Солнечный удар (Ландольфи) - страница 7

Диалог профессора с учениками в рассказе «Мудреное понятие», из которого я беру эту цепочку парадоксов, парадоксален только по форме. Диалог происходит как бы в потустороннем мире, и ведут его словно бы тени людей, живших когда-то в реальном мире, но забывших об этой жизни. Но смысл диалога реален. По существу, это драма, в ходе которой тихий скептический интеллигент профессор пытается расколоть словом стадионную нерасчленимость аудитории, пробудить ее уснувшую память.

Так что из чего? Пустота ли индивида — следствие того, что миллионы сбиваются в нерасторжимые полчища? А может, наоборот: потому люди и сбиваются в полчища, что внутренняя пустота гонит их в толпу? Индивид умирает в толпе… А может, это только кажется со стороны, что умирает, а на самом деле он оживает там, он там счастлив, он этого хочет?

Нет, причудливые рассказы Ландольфи не сюрреалистичны при всем их подчеркнутом безумии. Смысл этих рассказов — реакция интеллектуала на фашизм, на ту духовную опустошенность, которую порождает тотальное самооболванивание. И это настоящая драма духа, потому что опустошение начинается из глубины личности.

Перед нами автопортрет обреченного, отколотого сознания.


Портреты Ландольфи редки: он избегал «света юпитеров».

На одной из немногих фотографий, в сборнике 1976 года, — пожилой человек с гладко зачесанными темными волосами, с аккуратно подстриженными усиками. Что-то от факира, от артиста, от иллюзиониста. Пронзительный взгляд. Странная улыбка… нет, подобие улыбки, «начало улыбки», словно бы страх улыбки. Как будто от улыбки вот-вот треснет мироздание и начнет разваливаться все: лик, мир…

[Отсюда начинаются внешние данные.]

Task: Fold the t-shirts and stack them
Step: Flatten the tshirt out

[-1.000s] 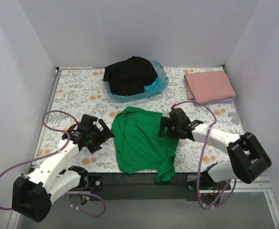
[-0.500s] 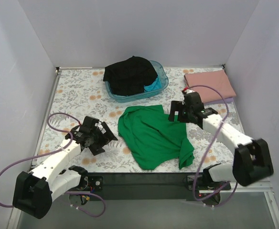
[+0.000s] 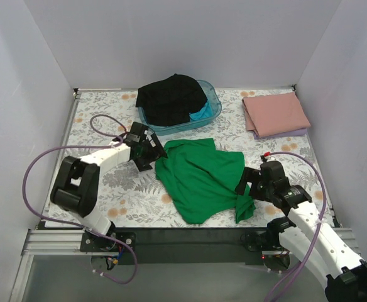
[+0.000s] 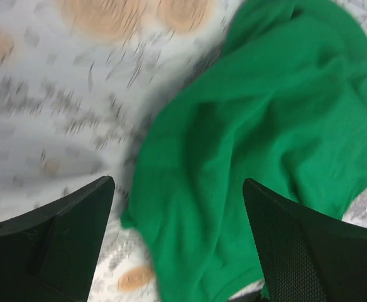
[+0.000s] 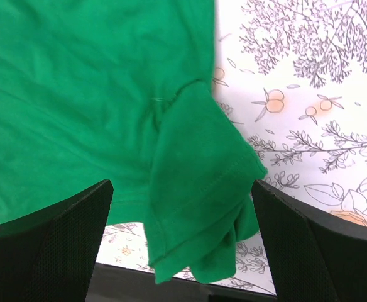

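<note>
– green tee (image 3: 202,177) first: where does it lie?
– rumpled in the middle of the tabletop (image 3: 102,119), toward the near edge, not yet folded. one sleeve (image 5: 196,189) is doubled over on itself at the near right corner.
– and the arms?
– one on each side of it. the left fingers (image 4: 58,226) are spread wide over its far left edge, holding nothing, with the cloth lying below them. the right fingers (image 5: 45,233) are just as wide, straddling that sleeve and gripping nothing. i'd judge they flank the tee so as to take two edges and pull it flat before folding.
– the others?
– a pink tee (image 3: 274,113) lies folded at the far right corner on a lilac one (image 3: 296,133), likely the start of the stack. a black tee (image 3: 171,99) is heaped in the blue tub (image 3: 215,110) over a turquoise one (image 3: 202,114), probably waiting their turn.
– what can't you make out?
– the left wrist view is smeared, so i can't say whether those fingers touch the cloth. the collar is lost in the folds, the lilac tee shows only as a sliver, and the turquoise one is mostly buried.
</note>
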Available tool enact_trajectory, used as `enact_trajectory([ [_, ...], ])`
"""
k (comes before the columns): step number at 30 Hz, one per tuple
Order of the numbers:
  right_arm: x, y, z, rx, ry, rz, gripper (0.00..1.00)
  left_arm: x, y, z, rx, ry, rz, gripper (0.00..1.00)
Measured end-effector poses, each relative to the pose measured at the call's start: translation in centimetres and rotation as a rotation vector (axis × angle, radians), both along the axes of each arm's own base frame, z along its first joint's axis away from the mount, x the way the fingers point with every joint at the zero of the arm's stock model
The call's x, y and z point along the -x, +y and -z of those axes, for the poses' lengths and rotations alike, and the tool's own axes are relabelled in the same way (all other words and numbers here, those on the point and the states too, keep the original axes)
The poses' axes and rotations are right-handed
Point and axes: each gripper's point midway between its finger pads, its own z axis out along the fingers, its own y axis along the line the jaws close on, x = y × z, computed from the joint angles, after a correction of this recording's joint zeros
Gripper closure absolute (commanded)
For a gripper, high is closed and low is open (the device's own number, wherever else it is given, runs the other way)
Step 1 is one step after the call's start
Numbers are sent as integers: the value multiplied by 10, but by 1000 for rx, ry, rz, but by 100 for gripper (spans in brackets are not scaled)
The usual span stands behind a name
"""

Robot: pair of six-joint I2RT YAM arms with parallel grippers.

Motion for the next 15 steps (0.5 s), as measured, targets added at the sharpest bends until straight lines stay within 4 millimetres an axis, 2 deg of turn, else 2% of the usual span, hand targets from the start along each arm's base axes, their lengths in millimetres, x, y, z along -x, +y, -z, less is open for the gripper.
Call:
enact_trajectory([
  [3, 4, -3, 8, 16, 31, 9, 5, -20, -6, 13, -26, -2, 33, 28],
  [6, 2, -6, 13, 39, 49, 19, 19, -34, -8, 18, -42, -15, 48, 42],
  [7, 2, -6, 16, 48, 59, 21, 20, -37, -8, 20, -45, -16, 52, 48],
  [9, -1, -6, 21, 59, 74, 24, 28, -41, -10, 23, -41, -19, 61, 63],
  [10, -2, -6, 23, 62, 79, 25, 30, -43, -12, 24, -39, -18, 66, 77],
  [12, -4, -6, 30, 72, 94, 23, 49, -47, -16, 29, -32, -17, 82, 90],
  [13, -5, -5, 33, 75, 102, 24, 58, -48, -17, 30, -25, -17, 93, 100],
  [14, -5, -5, 35, 80, 109, 21, 83, -48, -19, 31, -20, -19, 102, 100],
  [15, -6, -5, 35, 81, 110, 24, 94, -49, -20, 31, -15, -24, 114, 100],
])
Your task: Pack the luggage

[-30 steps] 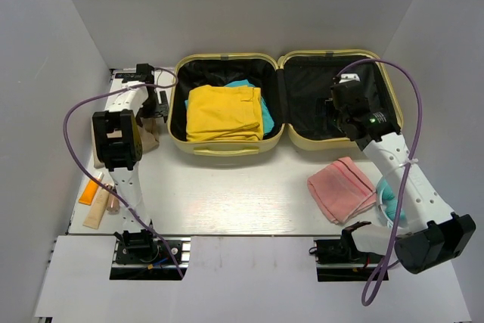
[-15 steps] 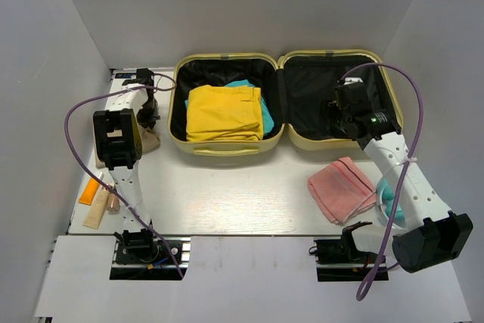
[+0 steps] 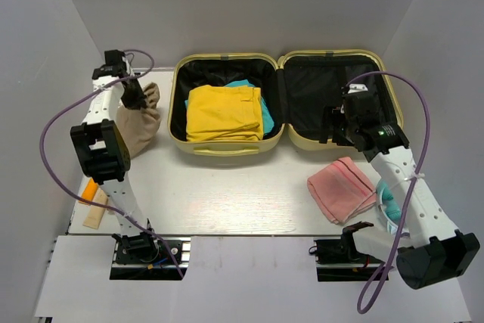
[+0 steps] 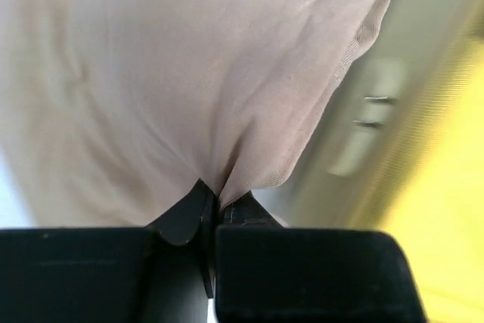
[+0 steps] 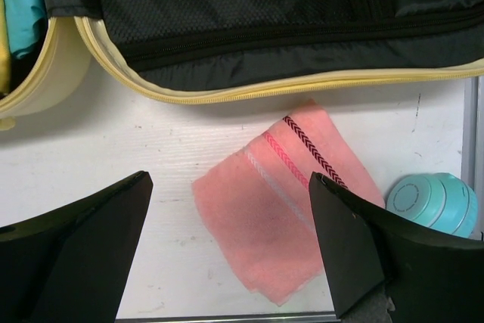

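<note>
One teal cloth (image 3: pixel 242 83), mostly covered, in luggage (image 3: pixel 227 144).

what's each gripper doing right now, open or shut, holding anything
Left gripper: shut on the beige cloth.
Right gripper: open, holding nothing.

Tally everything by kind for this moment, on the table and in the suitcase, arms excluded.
Suitcase: 1
Cloth pieces: 4 (yellow cloth, teal cloth, beige cloth, pink towel)
Round teal container: 1
Small items at the table's left edge: 2 (orange item, tan item)
Total: 8
</note>
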You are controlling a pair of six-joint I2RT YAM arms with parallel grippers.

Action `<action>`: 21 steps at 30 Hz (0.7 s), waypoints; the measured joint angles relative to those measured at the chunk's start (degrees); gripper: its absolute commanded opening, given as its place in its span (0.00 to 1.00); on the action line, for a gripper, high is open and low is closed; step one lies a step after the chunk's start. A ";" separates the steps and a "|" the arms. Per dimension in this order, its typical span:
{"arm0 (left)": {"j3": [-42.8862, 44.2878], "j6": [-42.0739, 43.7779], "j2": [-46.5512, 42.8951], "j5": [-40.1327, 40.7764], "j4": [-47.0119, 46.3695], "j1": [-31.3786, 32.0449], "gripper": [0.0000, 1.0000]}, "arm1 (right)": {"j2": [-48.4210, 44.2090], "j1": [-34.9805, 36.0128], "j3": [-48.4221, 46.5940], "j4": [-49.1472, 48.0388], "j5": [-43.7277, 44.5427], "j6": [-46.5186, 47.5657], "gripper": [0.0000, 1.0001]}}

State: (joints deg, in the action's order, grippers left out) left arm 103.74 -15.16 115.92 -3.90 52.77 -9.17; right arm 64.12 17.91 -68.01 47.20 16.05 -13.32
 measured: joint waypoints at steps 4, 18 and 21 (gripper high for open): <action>3.80 -0.85 -3.34 -2.47 0.28 -0.07 0.00 | -2.49 -0.24 1.40 -0.24 -1.01 -0.02 0.90; 4.61 -3.50 -8.04 -10.10 1.42 4.98 0.00 | -6.19 -0.31 2.29 -1.09 -3.06 -0.07 0.90; 4.61 -3.80 -9.35 -8.31 1.46 9.86 0.00 | -6.40 -0.31 2.34 -1.16 -3.65 -0.15 0.90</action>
State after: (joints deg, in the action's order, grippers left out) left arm 108.36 -18.96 106.56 -12.21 54.24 0.69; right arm 57.71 17.61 -65.67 46.04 12.40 -13.47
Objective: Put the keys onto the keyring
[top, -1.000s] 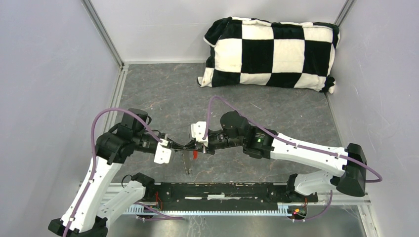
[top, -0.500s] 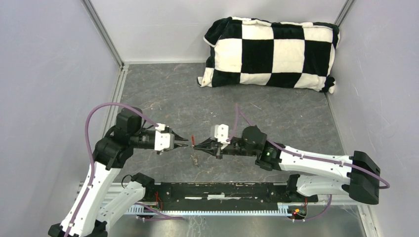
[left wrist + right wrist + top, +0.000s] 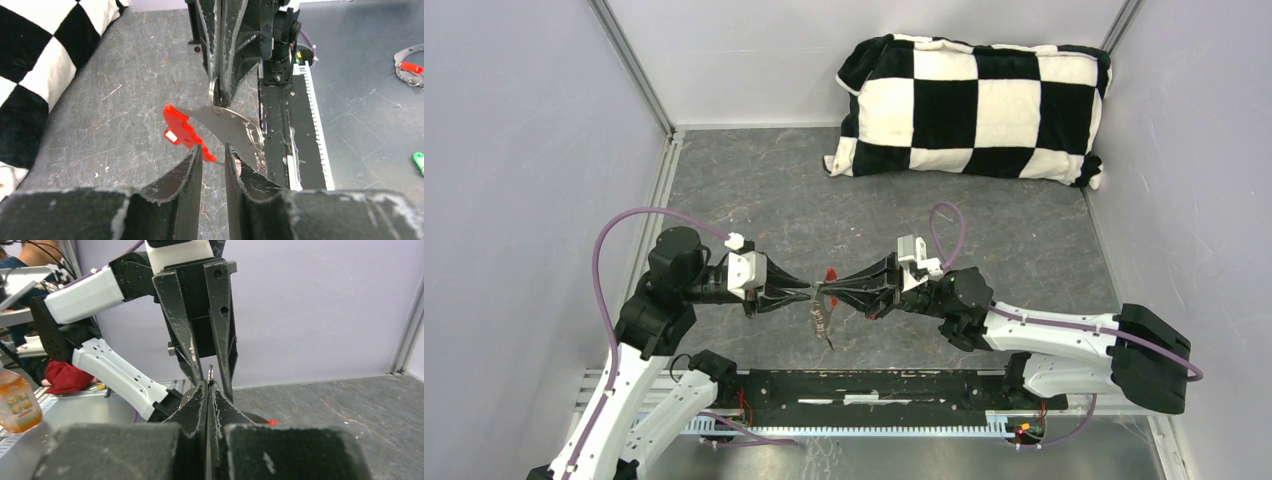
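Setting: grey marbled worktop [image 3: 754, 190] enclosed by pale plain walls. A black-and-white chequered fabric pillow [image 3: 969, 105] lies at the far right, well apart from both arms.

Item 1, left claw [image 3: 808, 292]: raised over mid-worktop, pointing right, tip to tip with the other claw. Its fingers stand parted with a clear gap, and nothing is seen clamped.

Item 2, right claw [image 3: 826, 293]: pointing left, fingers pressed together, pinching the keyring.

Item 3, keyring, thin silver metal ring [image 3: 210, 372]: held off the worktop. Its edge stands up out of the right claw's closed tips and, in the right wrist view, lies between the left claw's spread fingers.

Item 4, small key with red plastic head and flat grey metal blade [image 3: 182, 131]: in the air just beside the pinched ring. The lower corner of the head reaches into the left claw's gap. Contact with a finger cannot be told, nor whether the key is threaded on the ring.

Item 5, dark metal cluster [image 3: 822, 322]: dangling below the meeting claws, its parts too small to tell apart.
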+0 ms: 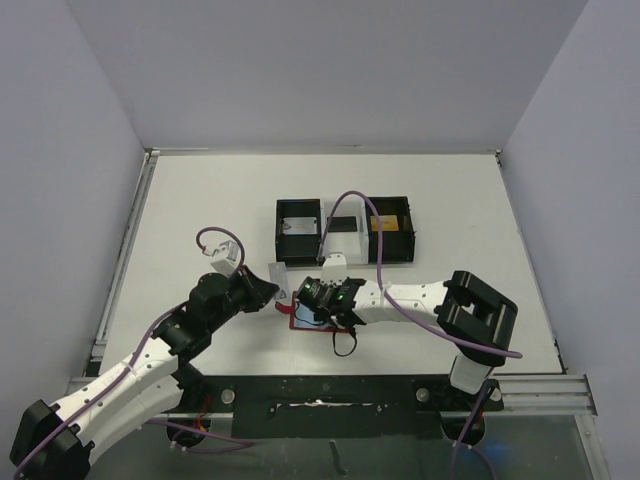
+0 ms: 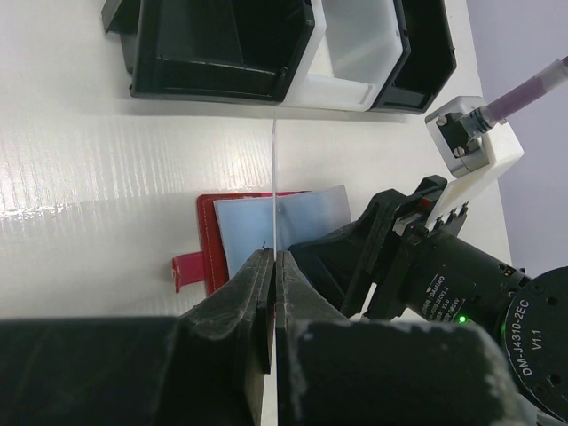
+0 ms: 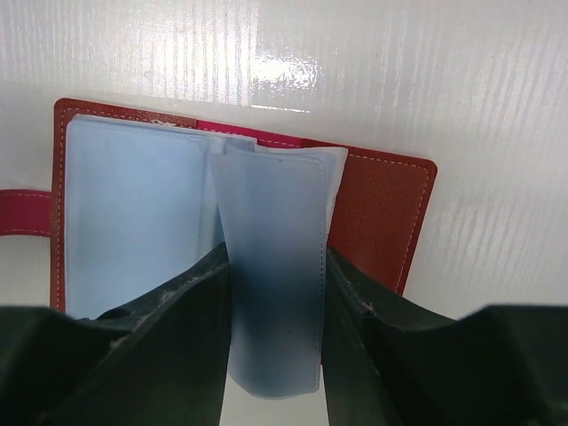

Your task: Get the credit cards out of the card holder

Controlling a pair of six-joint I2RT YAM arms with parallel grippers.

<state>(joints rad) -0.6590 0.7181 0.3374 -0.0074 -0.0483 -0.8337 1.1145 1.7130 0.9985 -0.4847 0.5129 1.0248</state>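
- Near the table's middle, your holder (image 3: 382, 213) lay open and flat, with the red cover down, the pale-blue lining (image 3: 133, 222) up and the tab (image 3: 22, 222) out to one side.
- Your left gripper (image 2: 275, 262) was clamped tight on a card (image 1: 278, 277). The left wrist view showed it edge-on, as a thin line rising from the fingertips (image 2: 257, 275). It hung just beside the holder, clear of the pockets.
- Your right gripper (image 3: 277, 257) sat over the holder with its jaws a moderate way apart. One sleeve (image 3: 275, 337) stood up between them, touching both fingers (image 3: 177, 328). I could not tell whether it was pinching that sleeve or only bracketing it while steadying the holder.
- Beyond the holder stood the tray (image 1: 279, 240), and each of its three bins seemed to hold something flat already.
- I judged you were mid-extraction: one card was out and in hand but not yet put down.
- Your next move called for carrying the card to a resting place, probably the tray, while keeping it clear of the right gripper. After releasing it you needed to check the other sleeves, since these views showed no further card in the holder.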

Практически это первый выход Томмазо Ландольфи к русскому читателю. В каком-то смысле это «возврат дара»: всю жизнь Ландольфи переводил русские книги — Пушкина, Гоголя, Лермонтова, Тютчева, Тургенева, Достоевского, Толстого, Лескова, Чехова, Бунина. Собственно, он и был известен в Италии как переводчик с русского, пока соотечественники не разглядели в нем одного из корифеев прозы XX века. Может быть, русская классика помогла ему сохранять присутствие духа в странствии по «тараканьему морю» реальности?

Так теперь он возвращает нам свой опыт.

Итальянский опыт? Не вполне: в качестве итальянского писателя Ландольфи не очень характерная фигура, скорее это «всеевропеец», всю жизнь преодолевавший итальянскую «провинциальность».

А если «всеевропеец» — то не тот ли, кому русская «всечеловечность» прибавила сил устоять?

Бытие так же неисчерпаемо, как и его отрицание. Книги, в которые отливается экзистенциальный ужас, есть уже самим фактом своим победа над пустотой.